#### [COLLECTED DATA]
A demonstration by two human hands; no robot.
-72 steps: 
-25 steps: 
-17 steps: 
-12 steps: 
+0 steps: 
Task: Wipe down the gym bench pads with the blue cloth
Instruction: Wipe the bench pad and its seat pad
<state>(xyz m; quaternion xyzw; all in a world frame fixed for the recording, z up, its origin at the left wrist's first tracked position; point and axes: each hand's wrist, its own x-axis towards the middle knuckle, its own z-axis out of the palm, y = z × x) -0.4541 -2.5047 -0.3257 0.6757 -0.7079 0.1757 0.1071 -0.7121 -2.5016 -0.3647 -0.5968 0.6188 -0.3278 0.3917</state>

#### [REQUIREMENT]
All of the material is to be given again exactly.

#### [YOUR RESPONSE]
A demonstration by two human hands; no robot.
-72 steps: 
-25 steps: 
-17 steps: 
-12 steps: 
+0 steps: 
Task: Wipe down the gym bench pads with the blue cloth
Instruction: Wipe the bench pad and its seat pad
<state>(xyz m; quaternion xyzw; all in a world frame fixed for the recording, z up, its origin at the left wrist's first tracked position; point and axes: each hand's wrist, its own x-axis towards the middle knuckle, its own z-axis out of the palm, y = z × x) -0.4541 -2.5047 -0.3257 0.6757 -0.7079 0.1757 0.1071 -0.7121 -2.5016 -0.3647 -0.5968 0.6188 -0.3278 0.3917</state>

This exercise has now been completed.